1071 Advanced

1071-regex-matching — Regex Matching with . and *

Functional Programming

Tutorial

The Problem

Implementing basic regular expression matching with . (any character) and * (zero or more of the preceding character) is a classic DP/recursion problem. Real regex engines use NFA/DFA compilation for efficiency, but understanding the DP solution illuminates how .* can match arbitrarily many characters and why regex backtracking can be exponential.

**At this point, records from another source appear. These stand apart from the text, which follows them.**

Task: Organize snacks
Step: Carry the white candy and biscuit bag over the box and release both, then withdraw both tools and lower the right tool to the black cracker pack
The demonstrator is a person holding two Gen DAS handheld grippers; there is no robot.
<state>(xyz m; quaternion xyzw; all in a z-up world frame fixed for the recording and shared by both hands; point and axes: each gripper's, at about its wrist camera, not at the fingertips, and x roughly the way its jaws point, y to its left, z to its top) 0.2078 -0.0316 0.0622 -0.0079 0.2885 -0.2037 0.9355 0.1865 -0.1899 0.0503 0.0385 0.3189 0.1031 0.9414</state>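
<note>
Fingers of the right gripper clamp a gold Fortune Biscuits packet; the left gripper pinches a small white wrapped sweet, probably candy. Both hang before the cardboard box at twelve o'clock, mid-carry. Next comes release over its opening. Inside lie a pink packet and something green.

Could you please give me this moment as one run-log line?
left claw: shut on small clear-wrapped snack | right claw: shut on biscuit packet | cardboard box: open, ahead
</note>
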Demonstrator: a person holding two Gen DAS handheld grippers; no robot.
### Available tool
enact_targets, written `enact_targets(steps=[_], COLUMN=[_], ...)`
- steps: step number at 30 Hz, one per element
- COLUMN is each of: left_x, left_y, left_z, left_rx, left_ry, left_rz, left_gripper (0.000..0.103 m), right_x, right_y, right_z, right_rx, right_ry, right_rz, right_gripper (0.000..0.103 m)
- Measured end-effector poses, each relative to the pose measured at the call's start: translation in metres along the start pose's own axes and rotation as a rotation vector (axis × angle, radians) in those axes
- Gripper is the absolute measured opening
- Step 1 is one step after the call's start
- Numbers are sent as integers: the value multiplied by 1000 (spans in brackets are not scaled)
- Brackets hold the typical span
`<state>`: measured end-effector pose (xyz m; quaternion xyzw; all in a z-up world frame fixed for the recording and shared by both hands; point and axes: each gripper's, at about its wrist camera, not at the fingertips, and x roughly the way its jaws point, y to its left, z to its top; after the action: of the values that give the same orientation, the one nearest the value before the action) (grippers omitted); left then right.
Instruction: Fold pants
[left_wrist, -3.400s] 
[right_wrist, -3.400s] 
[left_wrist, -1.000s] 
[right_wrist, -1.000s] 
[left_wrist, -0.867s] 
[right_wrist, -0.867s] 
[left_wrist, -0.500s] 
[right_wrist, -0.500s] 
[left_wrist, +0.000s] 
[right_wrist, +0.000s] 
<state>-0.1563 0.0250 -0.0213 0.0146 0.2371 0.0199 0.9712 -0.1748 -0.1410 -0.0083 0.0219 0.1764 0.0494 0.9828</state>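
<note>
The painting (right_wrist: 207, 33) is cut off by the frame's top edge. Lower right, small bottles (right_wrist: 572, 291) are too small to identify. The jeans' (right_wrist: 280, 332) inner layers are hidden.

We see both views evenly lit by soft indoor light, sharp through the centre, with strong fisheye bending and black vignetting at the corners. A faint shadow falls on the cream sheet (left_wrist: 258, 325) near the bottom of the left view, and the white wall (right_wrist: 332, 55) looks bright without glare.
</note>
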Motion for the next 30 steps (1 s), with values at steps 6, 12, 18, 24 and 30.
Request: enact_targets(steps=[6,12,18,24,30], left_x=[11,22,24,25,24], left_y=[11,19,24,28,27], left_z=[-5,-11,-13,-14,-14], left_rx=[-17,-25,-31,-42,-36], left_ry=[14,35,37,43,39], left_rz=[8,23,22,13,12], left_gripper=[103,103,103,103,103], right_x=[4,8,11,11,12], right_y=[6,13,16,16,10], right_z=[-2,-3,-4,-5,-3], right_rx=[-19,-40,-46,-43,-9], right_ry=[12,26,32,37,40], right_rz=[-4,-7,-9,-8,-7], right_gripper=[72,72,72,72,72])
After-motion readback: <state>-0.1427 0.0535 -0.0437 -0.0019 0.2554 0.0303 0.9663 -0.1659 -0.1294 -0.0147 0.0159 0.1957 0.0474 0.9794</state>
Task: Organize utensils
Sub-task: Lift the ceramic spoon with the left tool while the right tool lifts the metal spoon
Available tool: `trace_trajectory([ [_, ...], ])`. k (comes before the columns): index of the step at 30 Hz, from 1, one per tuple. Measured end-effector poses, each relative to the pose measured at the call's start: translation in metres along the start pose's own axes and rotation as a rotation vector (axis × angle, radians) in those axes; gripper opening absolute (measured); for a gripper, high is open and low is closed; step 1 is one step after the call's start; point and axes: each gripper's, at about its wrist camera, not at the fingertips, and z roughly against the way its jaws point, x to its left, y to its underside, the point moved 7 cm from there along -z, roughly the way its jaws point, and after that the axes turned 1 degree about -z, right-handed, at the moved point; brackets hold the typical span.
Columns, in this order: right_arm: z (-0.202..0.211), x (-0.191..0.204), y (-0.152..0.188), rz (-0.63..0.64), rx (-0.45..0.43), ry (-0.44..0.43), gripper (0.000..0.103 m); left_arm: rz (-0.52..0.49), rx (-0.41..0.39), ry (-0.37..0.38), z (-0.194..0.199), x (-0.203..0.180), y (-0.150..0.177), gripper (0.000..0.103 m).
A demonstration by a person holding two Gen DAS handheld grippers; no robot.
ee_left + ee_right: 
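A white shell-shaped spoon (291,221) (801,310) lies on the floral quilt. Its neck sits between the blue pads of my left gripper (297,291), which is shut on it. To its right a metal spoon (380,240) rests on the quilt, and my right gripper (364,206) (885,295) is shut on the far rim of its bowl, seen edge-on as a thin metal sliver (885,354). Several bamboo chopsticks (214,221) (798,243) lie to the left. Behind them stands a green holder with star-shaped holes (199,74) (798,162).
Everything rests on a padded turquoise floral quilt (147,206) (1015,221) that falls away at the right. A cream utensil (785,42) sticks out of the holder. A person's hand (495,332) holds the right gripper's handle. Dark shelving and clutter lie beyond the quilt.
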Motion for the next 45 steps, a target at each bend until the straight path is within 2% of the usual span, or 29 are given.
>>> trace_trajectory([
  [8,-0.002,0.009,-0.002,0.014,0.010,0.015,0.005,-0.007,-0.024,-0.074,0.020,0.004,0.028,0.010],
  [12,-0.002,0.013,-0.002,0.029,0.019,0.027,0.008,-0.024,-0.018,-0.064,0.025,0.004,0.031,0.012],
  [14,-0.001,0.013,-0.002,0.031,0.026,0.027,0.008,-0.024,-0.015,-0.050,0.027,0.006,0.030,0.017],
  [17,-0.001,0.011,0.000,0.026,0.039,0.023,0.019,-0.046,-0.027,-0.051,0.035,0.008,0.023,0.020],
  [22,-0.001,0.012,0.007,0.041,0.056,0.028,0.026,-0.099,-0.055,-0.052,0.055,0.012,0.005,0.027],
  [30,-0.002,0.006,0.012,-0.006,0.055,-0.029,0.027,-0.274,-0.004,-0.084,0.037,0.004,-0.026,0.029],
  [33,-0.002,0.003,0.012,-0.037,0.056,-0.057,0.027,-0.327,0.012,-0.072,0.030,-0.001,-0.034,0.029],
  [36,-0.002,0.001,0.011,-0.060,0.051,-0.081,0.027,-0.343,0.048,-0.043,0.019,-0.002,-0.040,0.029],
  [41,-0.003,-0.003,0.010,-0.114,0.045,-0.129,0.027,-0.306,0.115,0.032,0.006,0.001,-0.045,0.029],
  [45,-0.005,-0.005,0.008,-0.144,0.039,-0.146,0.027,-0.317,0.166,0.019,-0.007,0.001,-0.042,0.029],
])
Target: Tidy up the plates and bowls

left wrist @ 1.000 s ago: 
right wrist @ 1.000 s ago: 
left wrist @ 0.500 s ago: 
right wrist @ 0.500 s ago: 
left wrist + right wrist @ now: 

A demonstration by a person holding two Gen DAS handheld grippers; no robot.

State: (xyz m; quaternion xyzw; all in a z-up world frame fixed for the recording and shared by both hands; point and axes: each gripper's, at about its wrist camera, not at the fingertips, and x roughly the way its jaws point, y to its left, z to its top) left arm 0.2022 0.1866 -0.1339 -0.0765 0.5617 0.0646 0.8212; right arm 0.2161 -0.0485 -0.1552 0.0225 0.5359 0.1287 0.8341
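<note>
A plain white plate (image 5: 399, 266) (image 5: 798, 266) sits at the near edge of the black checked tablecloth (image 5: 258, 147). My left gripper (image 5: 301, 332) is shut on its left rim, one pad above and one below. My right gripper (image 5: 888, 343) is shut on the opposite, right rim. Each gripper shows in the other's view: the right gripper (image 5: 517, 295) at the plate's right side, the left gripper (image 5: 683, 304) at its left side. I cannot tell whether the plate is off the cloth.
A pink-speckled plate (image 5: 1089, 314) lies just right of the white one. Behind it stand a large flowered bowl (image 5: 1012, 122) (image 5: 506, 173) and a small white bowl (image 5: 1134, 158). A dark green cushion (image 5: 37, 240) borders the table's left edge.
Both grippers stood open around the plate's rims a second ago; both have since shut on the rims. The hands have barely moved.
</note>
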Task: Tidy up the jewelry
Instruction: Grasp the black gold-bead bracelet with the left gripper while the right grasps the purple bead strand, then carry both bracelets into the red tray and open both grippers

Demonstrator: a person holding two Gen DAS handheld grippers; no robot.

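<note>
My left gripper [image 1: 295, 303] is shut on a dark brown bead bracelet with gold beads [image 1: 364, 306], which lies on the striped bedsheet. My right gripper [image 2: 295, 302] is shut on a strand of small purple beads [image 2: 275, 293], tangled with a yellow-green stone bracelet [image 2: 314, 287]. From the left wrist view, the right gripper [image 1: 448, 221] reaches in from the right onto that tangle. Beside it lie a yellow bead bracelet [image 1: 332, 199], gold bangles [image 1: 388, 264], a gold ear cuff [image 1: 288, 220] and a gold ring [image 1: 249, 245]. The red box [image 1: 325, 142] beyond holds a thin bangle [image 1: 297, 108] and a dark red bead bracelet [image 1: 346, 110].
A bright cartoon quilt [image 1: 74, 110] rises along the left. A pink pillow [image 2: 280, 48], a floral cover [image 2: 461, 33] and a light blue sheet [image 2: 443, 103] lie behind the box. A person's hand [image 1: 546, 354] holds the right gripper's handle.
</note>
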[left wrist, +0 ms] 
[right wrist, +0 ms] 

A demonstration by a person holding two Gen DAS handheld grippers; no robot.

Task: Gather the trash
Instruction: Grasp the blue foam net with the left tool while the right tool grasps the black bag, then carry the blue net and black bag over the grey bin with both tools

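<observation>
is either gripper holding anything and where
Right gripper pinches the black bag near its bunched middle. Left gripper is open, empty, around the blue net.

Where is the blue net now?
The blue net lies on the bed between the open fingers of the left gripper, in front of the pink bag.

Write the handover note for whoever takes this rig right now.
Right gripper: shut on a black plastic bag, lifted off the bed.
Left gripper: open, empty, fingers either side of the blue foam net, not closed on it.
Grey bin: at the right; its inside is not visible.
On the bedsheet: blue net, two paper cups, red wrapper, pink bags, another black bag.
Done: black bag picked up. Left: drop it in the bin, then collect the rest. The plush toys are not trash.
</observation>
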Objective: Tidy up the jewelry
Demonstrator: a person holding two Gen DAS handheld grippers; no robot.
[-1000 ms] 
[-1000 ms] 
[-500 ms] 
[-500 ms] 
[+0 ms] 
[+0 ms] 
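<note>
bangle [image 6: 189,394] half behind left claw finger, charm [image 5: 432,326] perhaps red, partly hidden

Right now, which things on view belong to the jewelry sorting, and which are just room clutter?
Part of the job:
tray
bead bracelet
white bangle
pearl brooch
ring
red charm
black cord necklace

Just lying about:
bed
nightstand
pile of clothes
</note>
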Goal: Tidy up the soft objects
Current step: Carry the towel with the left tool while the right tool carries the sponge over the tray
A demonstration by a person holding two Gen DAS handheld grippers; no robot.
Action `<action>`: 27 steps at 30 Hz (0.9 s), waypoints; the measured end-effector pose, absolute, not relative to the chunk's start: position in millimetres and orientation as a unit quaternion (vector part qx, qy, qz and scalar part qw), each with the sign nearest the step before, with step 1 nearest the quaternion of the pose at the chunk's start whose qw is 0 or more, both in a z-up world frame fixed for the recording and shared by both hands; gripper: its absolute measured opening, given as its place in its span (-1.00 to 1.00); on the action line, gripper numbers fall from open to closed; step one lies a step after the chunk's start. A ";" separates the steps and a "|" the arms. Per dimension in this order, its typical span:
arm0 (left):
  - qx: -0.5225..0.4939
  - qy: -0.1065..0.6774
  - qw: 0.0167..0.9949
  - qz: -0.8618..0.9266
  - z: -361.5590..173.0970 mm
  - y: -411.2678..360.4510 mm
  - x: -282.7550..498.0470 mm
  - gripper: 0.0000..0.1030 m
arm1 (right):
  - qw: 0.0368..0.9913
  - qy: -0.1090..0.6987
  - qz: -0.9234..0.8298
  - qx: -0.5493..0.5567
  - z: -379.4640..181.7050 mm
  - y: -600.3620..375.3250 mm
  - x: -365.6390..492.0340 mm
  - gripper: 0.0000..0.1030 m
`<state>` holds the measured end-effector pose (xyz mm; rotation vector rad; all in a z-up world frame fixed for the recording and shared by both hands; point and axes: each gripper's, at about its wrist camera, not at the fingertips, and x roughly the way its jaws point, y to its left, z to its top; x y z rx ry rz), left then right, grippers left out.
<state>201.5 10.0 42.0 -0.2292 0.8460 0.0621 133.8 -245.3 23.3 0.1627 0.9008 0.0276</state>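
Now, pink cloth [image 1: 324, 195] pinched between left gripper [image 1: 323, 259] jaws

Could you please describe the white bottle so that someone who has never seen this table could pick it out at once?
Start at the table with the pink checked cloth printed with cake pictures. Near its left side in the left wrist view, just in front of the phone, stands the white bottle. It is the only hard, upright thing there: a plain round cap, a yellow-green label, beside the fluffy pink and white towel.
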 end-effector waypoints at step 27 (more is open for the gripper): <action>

This is a fundamental problem in parsing, pattern matching, and understanding the semantics of regular expressions.

🎯 Learning Outcomes

• Implement regex matching with . and * using 2D DP

• Understand the p[j-1] == '*' case: zero occurrences (skip p[j-2]) or one-or-more

• Implement the memoized recursive variant for clarity

• Understand why .* can match the empty string (zero occurrences)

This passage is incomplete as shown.